_Goal of the exercise_:
An exact copy of the listing below is the answer, with the pictures removed.

_Dataset section_:
..............................

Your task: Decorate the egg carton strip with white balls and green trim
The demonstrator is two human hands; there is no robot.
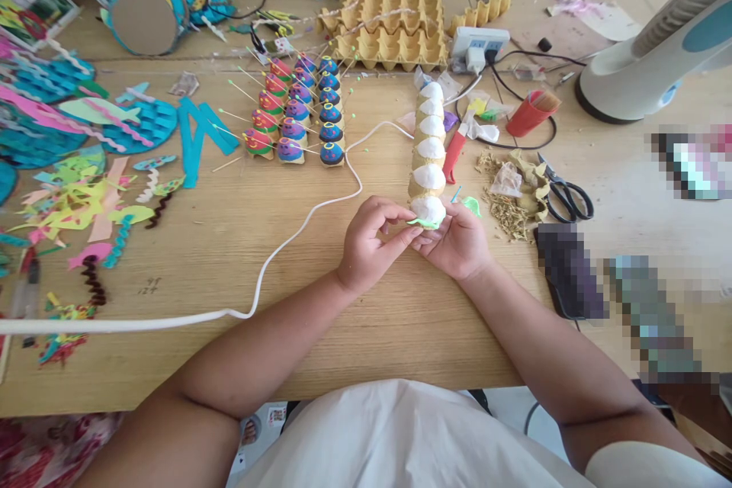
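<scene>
A strip of egg carton [419,178], its cups topped with white domes [430,127], runs away from me across the table. My left hand [371,240] pinches a thin light-green piece of what looks like clay [424,223] at the front of the nearest dome, thumb and forefinger against it. From the right, my right hand [460,240] holds the near end of the strip, with the palm up and fingers partly hidden under it. Just beyond that hand lie a green lump [472,206] and a small blue stick.
Painted egg-carton rows [294,110] with thin sticks poking out stand left of centre. A white cable [303,225] crosses the table. Scissors [569,198], carton scraps [508,206] and a phone-like dark object [572,271] lie right. Paper cutouts [97,198] cover the left.
</scene>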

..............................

_Result of this task_:
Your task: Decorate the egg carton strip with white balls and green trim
The demonstrator is two human hands; there is no robot.
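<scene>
A strip of egg carton [419,178], its cups topped with white domes [430,127], runs away from me across the table. My left hand [371,240] pinches a thin light-green piece of what looks like clay [424,223] at the front of the nearest dome, thumb and forefinger against it. From the right, my right hand [460,240] holds the near end of the strip, with the palm up and fingers partly hidden under it. Just beyond that hand lie a green lump [472,206] and a small blue stick.
Painted egg-carton rows [294,110] with thin sticks poking out stand left of centre. A white cable [303,225] crosses the table. Scissors [569,198], carton scraps [508,206] and a phone-like dark object [572,271] lie right. Paper cutouts [97,198] cover the left.
</scene>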

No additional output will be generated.